Чайник поставить недолго.
— Хм… ну что жэ давай, — согласился я и передал ей коробку «Клинекса».
Барбара заварила чай, бросила на тарелку кусок пирога и поставила все это передо мной. Мы немного поболтали о положении вещей в мире, о том, как она переделала под себя одного парня, а другого послала подальше за то, что он заявил, будто бы «чует дерьмо на расстоянии». И первый, и второй были еще во времена школы, но не прошло бы и часа, как оба могли оказаться в числе ее нынешних завоеваний на любовном фронте. Так что, воспользовавшись этим предлогом для успокоения совести, я ускользнул из рук Баб.
— Заходи, когда захочешь. В любое время. Я всегда в твоем распоряжении, — произнесла она, одаривая меня глубоким влажным поцелуем и наглаживая через джинсы мой член, пока я пытался протиснуться через входную дверь.
Добравшись до края дорожки, я проверил свое самолюбие. Не-а… я все еще недоволен собой. В общем, чтобы утешиться, решил я опрокинуть бокальчик пивка с пакетиком орешков. Только для начала обналичу чек.
Почта оказалась небольшим отделением, которому на вид было лет сто. Оно служило домом старику-почтмейстеру примерно того же возраста и двум дряхлым курицам, которые сидели за проволочной сеткой и, кажется, знали всех, стоявших в короткой очереди, по именам. Интересно, станут ли они здороваться со мной и справляться о здоровье моей семьи после того, как я буду мозолить им своим чеком глаза в течение двух месяцев? Или сочтут меня очередным вымогателем пособия по безработице и станут воротить нос? Нет, похоже, это весьма дружелюбная шайка. Они все примут на веру и будут вести себя со мной вежливо и учтиво, пока я буду отвечать им взаимностью.
Кажется, именно в этом и заключается смысл законопослушного общества — во взаимном уважении. Каждый соглашается жить по определенным правилам, и уважение происходит от решимости их придерживаться. В сущности, эти старики на почте и есть краеугольный камень нашего общества. Они проявят ко мне уважение и отнесутся как к равному, если только я не выкину ничего, что нарушит существующее положение вещей, например, свяжу их струнной проволокой и скроюсь со всеми их денежками. Выходит, если никого из них не грабить, не насиловать и не убивать, то автоматически заслуживаешь их уважения.
Опять же в случае с той старушенцией и ее десяткой… Все-таки неплохо было заиметь ее уважение. Знаю, это прозвучит нелепо и смешно, но я практически видел, как эти старушки и остальные посетители смотрели на меня и думали: «Какой умница! Молодец, что нас не грабит! Здорово, что просто пришел на почту с той целью, для которой она и предназначена. Просто молодчина!»
В свою очередь, я стоял весь такой милый и беспечный, всем видом выражая: «Я просто хочу обналичить чек.
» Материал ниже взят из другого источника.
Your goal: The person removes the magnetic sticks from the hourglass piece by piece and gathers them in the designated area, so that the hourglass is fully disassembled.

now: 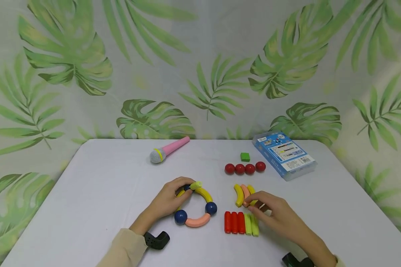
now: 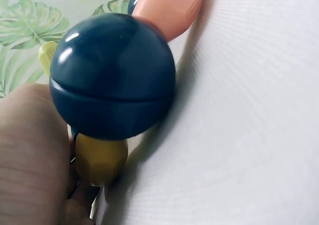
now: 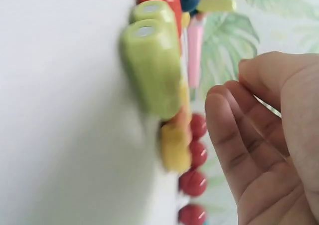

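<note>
In the head view, magnetic sticks and dark blue balls form a ring. Its parts include a lower-left blue ball [image 1: 181,217], a right blue ball [image 1: 211,208], a curved pink stick [image 1: 198,221] and a curved yellow stick [image 1: 204,194]. My left hand [image 1: 168,196] grips the ring's top blue ball, mostly hidden by the fingers; a light green stick [image 1: 196,185] juts from it. My right hand [image 1: 279,213] hovers by the loose curved yellow stick [image 1: 238,195] and its curved neighbours. Its fingers are loosely bent, and the right wrist view shows nothing between them.
Straight red sticks [image 1: 234,222] and light green sticks [image 1: 252,225] lie side by side in front. Behind are several red balls [image 1: 240,169], a green block [image 1: 245,157] and a blue box [image 1: 284,154]. A pink toy microphone [image 1: 170,149] lies at the back.
</note>
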Motion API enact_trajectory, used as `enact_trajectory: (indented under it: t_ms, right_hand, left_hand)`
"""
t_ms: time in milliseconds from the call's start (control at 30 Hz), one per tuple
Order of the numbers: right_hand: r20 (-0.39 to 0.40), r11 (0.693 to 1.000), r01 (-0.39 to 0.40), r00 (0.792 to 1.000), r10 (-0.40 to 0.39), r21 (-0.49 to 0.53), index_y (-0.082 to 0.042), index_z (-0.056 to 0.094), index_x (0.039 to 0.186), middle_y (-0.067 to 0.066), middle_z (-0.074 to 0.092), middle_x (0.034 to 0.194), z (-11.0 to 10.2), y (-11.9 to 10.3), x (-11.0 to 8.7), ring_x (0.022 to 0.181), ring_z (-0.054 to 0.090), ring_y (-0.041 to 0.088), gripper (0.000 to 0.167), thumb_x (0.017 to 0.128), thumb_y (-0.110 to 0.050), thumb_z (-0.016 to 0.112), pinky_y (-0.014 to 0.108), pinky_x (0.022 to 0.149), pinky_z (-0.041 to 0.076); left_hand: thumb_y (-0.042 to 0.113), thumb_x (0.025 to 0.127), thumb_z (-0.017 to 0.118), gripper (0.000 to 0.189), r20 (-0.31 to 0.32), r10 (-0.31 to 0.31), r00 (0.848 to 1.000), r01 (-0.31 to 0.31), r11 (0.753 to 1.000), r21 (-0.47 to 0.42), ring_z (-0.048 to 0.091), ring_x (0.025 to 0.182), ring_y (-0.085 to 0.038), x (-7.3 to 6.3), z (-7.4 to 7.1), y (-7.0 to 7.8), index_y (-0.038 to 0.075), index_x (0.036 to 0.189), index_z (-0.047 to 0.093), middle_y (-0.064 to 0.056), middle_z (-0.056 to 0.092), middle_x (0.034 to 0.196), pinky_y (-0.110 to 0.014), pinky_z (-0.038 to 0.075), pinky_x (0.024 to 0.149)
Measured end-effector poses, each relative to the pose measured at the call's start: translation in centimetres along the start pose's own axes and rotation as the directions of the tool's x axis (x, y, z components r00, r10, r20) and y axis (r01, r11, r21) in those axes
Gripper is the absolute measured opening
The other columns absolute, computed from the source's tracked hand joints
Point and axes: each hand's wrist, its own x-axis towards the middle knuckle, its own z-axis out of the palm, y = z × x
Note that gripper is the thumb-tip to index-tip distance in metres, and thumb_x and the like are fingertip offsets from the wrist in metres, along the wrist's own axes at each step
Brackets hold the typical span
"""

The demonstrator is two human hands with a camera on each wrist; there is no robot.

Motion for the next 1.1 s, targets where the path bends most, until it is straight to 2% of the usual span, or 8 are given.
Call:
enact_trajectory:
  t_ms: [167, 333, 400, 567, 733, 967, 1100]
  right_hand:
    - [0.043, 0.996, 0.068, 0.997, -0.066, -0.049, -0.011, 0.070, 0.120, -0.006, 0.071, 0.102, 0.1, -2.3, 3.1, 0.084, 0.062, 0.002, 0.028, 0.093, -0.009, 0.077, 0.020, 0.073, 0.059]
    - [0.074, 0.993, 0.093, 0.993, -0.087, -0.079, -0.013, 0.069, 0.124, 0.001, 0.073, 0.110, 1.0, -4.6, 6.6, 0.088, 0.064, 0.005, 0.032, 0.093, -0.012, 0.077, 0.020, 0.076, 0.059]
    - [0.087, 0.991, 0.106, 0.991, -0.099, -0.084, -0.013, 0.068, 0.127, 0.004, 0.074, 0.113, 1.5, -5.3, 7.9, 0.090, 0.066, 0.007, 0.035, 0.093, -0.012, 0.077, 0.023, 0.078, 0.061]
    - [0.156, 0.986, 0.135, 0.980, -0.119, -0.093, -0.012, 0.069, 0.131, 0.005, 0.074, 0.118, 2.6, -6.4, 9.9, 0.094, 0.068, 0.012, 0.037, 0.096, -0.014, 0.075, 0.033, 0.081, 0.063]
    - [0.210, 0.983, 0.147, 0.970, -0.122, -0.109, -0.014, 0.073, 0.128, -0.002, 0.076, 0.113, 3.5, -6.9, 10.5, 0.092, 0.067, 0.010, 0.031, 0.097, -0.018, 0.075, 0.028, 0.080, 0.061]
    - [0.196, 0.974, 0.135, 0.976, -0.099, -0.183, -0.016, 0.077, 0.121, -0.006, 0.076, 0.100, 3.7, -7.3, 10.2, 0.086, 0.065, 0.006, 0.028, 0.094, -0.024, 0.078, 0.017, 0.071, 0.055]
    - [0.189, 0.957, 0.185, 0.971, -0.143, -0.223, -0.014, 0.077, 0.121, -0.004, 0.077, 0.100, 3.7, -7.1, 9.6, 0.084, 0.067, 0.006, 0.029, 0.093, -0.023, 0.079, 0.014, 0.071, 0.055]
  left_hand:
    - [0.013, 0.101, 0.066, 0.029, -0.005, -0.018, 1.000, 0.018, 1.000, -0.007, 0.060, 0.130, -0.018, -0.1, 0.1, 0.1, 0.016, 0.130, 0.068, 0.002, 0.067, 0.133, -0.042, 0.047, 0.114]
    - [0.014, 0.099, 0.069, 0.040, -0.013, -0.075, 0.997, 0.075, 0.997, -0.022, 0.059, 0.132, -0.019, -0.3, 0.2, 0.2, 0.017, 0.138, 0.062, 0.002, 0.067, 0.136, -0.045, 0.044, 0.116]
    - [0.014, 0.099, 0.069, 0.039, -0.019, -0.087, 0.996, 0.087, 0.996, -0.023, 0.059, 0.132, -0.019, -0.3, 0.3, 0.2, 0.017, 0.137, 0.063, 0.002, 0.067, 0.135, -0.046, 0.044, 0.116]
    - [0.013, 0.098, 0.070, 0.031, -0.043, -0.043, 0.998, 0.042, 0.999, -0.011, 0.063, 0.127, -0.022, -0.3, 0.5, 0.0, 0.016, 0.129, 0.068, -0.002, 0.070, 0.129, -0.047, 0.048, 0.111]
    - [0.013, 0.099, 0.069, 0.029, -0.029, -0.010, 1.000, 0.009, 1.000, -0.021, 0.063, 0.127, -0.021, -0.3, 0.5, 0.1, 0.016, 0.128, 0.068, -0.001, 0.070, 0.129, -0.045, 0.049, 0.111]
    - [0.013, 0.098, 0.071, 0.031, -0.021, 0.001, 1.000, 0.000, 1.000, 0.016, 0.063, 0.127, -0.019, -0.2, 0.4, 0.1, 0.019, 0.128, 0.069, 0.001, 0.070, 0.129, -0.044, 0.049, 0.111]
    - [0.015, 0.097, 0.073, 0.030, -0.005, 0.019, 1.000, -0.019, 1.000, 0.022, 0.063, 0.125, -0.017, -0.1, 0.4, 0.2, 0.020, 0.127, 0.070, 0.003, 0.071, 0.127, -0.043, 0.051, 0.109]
И всего-то. Вам ничего не угрожает. Я больше этим не промышляю. Хочу приспособиться и жить спокойной размеренной жизнью».
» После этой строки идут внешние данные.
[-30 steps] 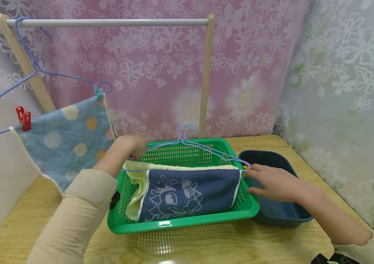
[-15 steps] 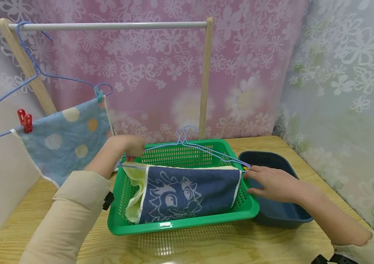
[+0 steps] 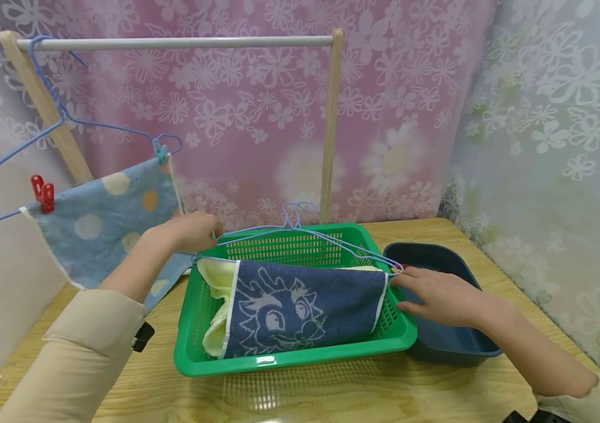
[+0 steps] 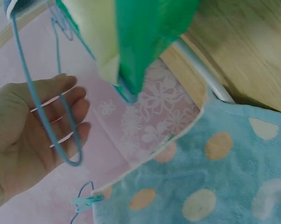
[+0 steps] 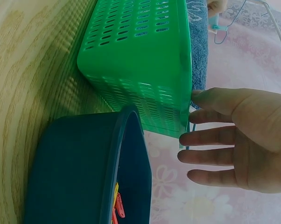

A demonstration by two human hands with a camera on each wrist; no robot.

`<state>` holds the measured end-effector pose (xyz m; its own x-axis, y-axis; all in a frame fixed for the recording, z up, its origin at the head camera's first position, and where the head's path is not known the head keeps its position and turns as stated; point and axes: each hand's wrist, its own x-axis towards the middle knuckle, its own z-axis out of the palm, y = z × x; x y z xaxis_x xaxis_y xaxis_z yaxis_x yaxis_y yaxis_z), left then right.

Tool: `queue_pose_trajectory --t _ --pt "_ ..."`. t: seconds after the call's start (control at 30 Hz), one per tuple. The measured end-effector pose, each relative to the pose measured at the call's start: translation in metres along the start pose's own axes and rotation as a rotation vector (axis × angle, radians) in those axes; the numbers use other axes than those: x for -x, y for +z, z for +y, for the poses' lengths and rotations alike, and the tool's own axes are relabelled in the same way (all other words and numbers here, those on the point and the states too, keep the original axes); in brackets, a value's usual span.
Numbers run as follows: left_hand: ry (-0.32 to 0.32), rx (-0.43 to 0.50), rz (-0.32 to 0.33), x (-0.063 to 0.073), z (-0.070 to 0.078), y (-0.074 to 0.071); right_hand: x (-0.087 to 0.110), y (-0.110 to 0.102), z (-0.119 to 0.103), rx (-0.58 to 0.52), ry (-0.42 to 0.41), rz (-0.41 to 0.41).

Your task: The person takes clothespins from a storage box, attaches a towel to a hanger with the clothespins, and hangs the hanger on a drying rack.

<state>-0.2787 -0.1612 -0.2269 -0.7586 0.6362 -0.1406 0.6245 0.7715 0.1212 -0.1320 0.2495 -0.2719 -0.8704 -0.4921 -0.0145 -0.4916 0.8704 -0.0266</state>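
Observation:
A navy towel (image 3: 278, 311) with a pale cartoon print drapes over a blue wire hanger (image 3: 257, 229) in a green basket (image 3: 300, 359). A second hanger lies close alongside, and a pale yellow towel (image 3: 216, 333) is behind the navy one. At the hanger's left end, my left hand (image 3: 191, 231) pinches the wire between thumb and finger, the loop crossing its palm in the left wrist view. My right hand (image 3: 442, 294) reaches to the hanger's right end with straight fingers (image 5: 210, 156), fingertips right at the basket rim and the towel's edge.
A polka-dot towel (image 3: 104, 223) hangs at left from another hanger by a red clothespin (image 3: 43, 194) and a teal clothespin (image 3: 160, 151). That hanger is on a rod (image 3: 183, 42) with wooden posts. A dark bin (image 3: 453, 338) with clothespins (image 5: 118, 205) stands right of the basket.
My left hand has drawn back a little left, off the towel's upper left corner. The navy towel's top edge sits higher, covering more of the yellow towel. My right hand has stayed put.

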Motion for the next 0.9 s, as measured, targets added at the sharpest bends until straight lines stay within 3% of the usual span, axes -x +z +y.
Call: queue_pose_trajectory --t 0.37,0.53,0.67,0.77,0.9 --pt "0.011 -0.420 0.397 0.012 -0.005 0.027 0.001 0.002 0.001 -0.014 0.013 -0.001" --pt "-0.016 -0.491 0.475 0.018 -0.004 0.031 0.000 0.003 0.001 -0.025 0.025 0.000" --pt "0.005 -0.534 0.577 0.024 -0.004 0.033 0.001 0.003 0.000 -0.029 0.036 0.003" --pt "0.059 -0.573 0.719 0.028 -0.005 0.037 0.001 0.003 0.000 -0.028 0.040 0.007" --pt "0.138 -0.649 1.007 0.027 -0.008 0.040 0.000 0.002 0.001 -0.024 0.037 0.016"
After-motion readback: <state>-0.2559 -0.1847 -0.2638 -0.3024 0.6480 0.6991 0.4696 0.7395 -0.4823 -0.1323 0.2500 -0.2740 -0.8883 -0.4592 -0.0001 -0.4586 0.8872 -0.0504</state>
«Молодец. В самом деле. Потому что он ведь раньше был опасным типчиком».
«Да. И мне приходилось о нем слышать. Настоящий ворюга, Не заслуживающий абсолютно никакого доверия. И тем более чьего-то уважения».
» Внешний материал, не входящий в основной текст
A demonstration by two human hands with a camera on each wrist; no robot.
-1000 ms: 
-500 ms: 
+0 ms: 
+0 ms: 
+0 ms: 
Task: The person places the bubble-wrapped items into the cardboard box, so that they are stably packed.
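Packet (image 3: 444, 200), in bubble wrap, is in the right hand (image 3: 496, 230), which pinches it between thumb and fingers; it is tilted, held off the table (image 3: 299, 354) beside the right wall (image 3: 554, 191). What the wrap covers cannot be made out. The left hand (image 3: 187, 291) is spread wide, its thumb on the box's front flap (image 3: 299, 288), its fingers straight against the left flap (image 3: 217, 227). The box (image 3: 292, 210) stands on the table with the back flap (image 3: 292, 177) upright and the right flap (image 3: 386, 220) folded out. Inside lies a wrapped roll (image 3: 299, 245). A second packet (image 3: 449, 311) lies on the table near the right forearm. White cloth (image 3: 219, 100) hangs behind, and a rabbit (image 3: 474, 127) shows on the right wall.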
«Ну, он ведь больше этим не занимается. Отныне и вовек он один из нас. И пришел он сюда только ради того, чтобы обналичить чек. Он даже скажет «пожалуйста» и «спасибо», когда будет получать деньги». «Что ж. Это заслуживает уважения». «Разумеется, заслуживает. Особенно в свете того обстоятельства, что это место словно создано для того, чтобы его ограбили». «Правда?»